Return the data below exactly, but only from the line containing "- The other" through the line containing "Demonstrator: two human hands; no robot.", with both of those lines included.
++++++
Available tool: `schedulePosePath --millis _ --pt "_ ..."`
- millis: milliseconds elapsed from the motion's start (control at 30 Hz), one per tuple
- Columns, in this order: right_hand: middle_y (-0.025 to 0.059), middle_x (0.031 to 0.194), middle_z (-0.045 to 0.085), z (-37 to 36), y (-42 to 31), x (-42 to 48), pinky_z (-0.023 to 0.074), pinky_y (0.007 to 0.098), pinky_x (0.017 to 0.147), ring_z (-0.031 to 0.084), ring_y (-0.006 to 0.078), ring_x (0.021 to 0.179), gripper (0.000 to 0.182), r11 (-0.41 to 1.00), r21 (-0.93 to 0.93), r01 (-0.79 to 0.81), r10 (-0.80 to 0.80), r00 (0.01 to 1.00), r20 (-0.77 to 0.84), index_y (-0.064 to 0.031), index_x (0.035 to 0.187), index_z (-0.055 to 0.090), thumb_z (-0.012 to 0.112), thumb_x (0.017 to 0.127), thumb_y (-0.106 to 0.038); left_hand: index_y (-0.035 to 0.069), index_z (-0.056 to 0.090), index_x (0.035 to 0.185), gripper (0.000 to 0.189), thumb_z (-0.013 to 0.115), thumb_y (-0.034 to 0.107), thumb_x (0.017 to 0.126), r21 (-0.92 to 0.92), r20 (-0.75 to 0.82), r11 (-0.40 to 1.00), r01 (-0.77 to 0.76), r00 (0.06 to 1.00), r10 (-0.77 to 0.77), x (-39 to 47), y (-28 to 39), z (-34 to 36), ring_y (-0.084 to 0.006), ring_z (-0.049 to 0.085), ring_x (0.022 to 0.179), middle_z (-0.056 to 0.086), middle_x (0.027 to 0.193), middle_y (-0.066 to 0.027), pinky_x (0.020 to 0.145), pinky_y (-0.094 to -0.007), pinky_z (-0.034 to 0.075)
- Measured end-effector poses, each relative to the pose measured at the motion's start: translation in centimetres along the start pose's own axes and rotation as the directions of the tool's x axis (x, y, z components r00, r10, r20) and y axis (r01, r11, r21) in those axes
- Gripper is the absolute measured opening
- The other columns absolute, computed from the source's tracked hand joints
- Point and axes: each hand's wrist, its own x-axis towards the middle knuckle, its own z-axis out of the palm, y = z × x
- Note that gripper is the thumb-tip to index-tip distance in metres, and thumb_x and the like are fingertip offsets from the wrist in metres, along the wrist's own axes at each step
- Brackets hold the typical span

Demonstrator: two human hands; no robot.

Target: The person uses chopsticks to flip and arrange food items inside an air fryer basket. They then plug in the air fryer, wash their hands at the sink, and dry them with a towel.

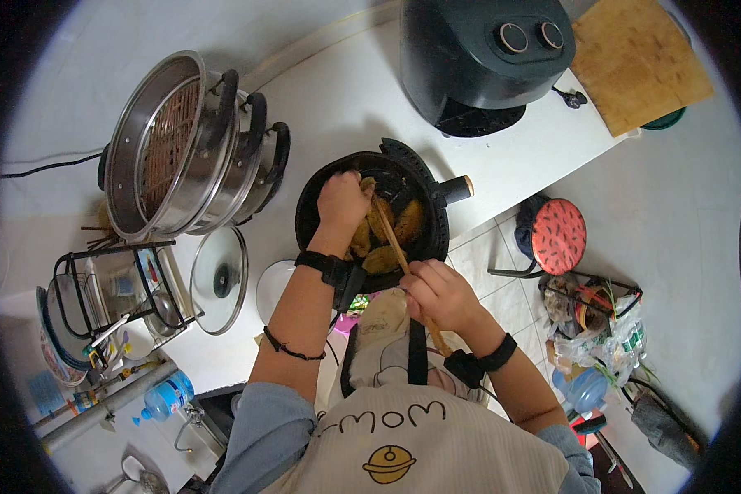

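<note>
A round black air fryer basket [309, 213] stands on the white counter, with its handle [455, 191] pointing right. Several browned, seasoned pieces of food [410, 221], perhaps chicken wings, lie in it. Over the basket's left part, my left hand [344, 200] has its fingers closed at a small piece of this food [368, 183]; the grip is partly hidden. My right hand [441, 293] is closed on wooden chopsticks [390, 233] at the basket's near right edge. Their tips reach the piece at my left fingers.
The black air fryer body [488, 68] stands behind, beside a wooden cutting board [639, 65]. Stacked steel steamer pots [188, 148], a glass lid [219, 281], a white plate [275, 290] and a black dish rack [123, 290] are at left. A red-topped stool [559, 236] stands on the floor at right.
</note>
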Motion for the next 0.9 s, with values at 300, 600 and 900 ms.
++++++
## EXERCISE RESULT
- The other columns absolute, computed from the source's tracked hand joints
- Point and axes: each hand's wrist, its own x-axis towards the middle knuckle, its own z-axis out of the palm, y = z × x
- Note that gripper is the thumb-tip to index-tip distance in metres, and thumb_x and the like are fingertip offsets from the wrist in metres, along the wrist's own axes at each step
- Brackets hold the typical span

Demonstrator: two human hands; no robot.

Nothing more will be written for this answer.